= Peter Paul Benazech =

British engraver

Peter Paul Benazech (1744? - 1783?) was a British engraver.

==Life and work==
Benazech is said to have been born in London about the year 1744. He was a pupil of François Vivares, and worked as a draughtsman and engraver both in London and in Paris. His engravings are mostly of landscapes and marine subjects, the best being those after Dietrich and Vernet.

He also engraved a series of anatomical plates, a set of seven scenes from the Seven Years' War, and, in conjunction with Pierre-Charles Canot, four plates of engagements between the English and French fleets, after Francis Swaine.

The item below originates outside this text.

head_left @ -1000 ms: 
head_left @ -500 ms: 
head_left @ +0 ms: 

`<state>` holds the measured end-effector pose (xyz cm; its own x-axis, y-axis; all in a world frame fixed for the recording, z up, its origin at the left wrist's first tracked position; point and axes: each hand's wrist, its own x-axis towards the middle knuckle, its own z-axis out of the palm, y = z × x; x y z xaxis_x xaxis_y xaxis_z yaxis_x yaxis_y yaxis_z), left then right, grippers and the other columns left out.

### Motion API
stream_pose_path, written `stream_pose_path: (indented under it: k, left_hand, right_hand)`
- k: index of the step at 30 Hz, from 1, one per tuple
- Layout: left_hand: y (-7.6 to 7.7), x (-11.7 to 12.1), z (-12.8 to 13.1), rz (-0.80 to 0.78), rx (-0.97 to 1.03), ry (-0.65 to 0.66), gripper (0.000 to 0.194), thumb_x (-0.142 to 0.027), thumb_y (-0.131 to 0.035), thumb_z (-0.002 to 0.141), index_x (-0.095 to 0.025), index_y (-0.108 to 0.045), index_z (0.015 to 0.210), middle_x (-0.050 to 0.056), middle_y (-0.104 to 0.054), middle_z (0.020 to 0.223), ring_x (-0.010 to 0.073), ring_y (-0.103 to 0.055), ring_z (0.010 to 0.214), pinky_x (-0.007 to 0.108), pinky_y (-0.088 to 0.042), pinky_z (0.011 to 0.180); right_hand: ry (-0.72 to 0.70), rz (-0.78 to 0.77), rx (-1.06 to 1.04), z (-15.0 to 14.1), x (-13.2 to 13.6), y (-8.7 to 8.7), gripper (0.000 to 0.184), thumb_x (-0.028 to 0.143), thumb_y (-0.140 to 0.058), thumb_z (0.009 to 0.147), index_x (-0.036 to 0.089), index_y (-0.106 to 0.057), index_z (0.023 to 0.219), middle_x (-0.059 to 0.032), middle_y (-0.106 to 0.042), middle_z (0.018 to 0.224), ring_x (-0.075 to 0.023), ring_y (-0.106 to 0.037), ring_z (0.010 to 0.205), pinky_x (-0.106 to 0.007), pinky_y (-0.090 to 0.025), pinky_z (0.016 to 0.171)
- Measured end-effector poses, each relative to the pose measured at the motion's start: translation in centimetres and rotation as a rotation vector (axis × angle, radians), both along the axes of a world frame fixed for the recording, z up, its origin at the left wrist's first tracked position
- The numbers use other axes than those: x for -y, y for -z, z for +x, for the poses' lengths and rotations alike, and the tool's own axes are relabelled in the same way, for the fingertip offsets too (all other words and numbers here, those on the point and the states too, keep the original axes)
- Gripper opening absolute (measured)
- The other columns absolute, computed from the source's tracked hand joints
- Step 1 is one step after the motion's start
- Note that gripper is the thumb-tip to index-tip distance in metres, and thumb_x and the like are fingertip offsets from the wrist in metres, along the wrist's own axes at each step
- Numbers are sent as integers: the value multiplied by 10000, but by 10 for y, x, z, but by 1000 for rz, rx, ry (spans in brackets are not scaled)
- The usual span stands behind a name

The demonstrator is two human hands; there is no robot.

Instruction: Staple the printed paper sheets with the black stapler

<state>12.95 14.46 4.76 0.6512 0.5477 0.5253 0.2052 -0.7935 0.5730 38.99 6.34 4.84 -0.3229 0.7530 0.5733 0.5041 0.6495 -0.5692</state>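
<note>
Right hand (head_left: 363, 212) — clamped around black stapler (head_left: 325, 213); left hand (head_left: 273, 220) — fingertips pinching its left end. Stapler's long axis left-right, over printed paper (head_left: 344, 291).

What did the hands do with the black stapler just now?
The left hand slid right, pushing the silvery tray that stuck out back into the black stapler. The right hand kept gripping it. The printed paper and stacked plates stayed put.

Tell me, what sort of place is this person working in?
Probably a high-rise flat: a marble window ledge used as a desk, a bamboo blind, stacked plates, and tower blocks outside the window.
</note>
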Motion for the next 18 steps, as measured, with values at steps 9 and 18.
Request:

Besides these he engraved Peasants playing at Bowls after Adriaen van Ostade, and views in England after Chatelain and Brooks.

The year of his death is not known, but his latest dated plate is "The Tomb of Virgil" after Hugh Dean, engraved in 1783. His son, Charles Benazech, was a notable portrait and history painter.

===Notable engravings===
- Peasants playing at Bowls; after Adriaen van Ostade.
- Fishermen; after Vernet.
- Return from fishing (after Vernet).
- A Calm at Sea (after Vernet).
- Morning (after Vernet).
- Four large landscapes (after Dietrich - engraved in 1770 and 1771).